The nights are drawing in and I am already noticing how much more difficult it is to get up in the morning. I have my weapon against miserable start-ups though, which I'll go into later.
Most of us are aware of the existence of SAD - Seasonal Affective Disorder, although I suspect that more people suffer from it than are actually aware of it.
The symptoms of SAD, according to SADA - The Seasonal Affective Disorder Association website (click on link to read more):
- Sleep Problems
- Over Eating
- Loss of Concentration
- Social Problems
- Loss of Libido
- Mood Changes
About 10 years ago I noticed that although I enjoyed the idea of winter, roasts, fires, snuggly clothes, cosy nights in etc, the reality of the lack of daylight really got to me, on a physical level as well as mood-wise and by Christmas I would feel quite dreadful. I originally thought that maybe I had hang-ups about Christmas, and yes, the frittering of large amounts of cash for a load of c**p does sicken me slightly...but the idea of a mid-winter celebration to cheer up the depths of winter sounds marvellous....in theory. So why did I feel so grumpy?
As the years passed by I noticed that I was desperately craving light in the winter and would avoid darkened rooms - they made me feel agitated. On gloomy, mid-winter days, I felt almost suffocated by the darkness descending around 4pm. I became appreciative of the fact that trees lost their leaves so that a bit more sunlight could reach me.
About 5 years ago this self-diagnosed SAD came to a head. I noticed that every winter I was becoming more and more antisocial, that I was struggling very hard to get out of bed in the mornings - it felt like torture. My appetite was affected and my activity levels slumped. Whilst I think a certain amount of adjusting to the winter season is inevitable, I found myself spending nearly half the year feeling low and increasingly anxious.
The Magical SAD Lamp
I researched the topic, on the internet and from books from the library. I decided that I should try a SAD lamp and spent hours looking into which would work best for me, or, indeed, work at all.
I settled on the Litebook as it's small size and portability appealed.

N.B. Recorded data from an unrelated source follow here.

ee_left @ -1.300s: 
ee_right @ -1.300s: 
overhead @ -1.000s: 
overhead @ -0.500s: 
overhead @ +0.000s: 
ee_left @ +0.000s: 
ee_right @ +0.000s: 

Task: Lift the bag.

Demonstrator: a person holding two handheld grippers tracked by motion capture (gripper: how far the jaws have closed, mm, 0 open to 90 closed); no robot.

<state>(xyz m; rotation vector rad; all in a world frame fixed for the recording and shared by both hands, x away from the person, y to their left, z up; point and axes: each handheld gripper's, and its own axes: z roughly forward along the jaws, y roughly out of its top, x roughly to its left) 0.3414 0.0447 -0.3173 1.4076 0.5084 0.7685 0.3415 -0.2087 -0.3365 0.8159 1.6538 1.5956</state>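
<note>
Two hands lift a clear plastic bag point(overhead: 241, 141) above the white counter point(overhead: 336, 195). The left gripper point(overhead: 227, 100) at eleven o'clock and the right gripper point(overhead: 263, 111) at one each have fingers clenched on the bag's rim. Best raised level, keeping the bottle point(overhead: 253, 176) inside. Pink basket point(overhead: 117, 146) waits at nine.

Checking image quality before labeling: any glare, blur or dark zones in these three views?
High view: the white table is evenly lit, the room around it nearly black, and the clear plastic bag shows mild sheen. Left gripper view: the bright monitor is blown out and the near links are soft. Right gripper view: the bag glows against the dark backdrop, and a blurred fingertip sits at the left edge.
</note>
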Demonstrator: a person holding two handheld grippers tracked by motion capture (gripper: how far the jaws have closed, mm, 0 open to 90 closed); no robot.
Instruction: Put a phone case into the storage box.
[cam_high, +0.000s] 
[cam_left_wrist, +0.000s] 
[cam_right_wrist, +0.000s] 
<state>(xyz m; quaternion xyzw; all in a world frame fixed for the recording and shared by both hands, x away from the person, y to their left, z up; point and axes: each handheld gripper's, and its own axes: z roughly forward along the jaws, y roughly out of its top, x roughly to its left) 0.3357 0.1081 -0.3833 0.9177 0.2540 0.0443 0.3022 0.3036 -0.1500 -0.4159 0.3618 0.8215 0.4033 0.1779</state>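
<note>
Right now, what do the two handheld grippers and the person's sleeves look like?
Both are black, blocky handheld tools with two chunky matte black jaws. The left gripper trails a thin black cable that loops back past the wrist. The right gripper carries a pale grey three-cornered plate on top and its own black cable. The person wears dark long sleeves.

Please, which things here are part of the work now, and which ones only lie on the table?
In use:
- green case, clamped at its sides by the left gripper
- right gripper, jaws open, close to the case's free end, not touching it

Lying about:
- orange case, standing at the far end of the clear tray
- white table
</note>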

It is so powerful that you only need to use it for 15 minutes a day to feel the benefit. The slight downside is that you are advised to use it from September to gain full advantage, and use it until April. I bought mine in November so didn't get to feel the full benefits the first year, although it did help me to feel more awake and I noticed a big reduction in my SAD symptoms. The following winter I was even better, significantly better than I'd been in years and even arranged a birthday party for the first time in a very long time (my birthday is at the end of January, a time when I used to be at my peak of misery).
I use my lamp for 20-30 minutes in the morning before getting up. I read or check emails while lying there with the light shining towards my face. By the time the session is over I feel ready to get out of bed. More ready, anyway.
Sometimes, especially if I have an busy evening planned, I will use the lamp again late afternoon to give me a boost. A secondary use for the Litebook is for jetlag and I can confirm that it can be effective in helping if you suffer with that. I use it in conjunction with melatonin supplements, which you cannot buy in the UK, but American drugstores have loads of the stuff.
Other things to help enjoy winter:
I wear warm, woollen clothes and (fake) fur-lined boots on cold days and thermal underlayers if needs be. Also, I'm not as stingy with the heating as I was brought up to be.
I try and keep to my usual, reasonably healthy diet which includes lots of salads, vegetables and fruit. Once I start going down the quick-burn carbs route I find it hard to get out of the cycle.
The levels of exercise are not as high as during the summer months but I make sure I do something. Any sunny days I try and get out for long walks meaning I get more precious light hitting my retina.
I have yet to be in a position to be able to do this, but due to current commitments I cannot jet off for a week's sunshine to get a boost. If I could, I definitely would.
The NHS suggest that counselling or psychotherapy can be useful in alleviating the symptoms of SAD and I can confirm that I personally found some benefit in having counselling several years ago when I thought that there was something wrong with me; when I felt rather ashamed and somehow feeble for having SAD. Suffering with SAD may exacerbate existing issues with relating to others and with one's self-worth. Counselling can help you with these difficulties.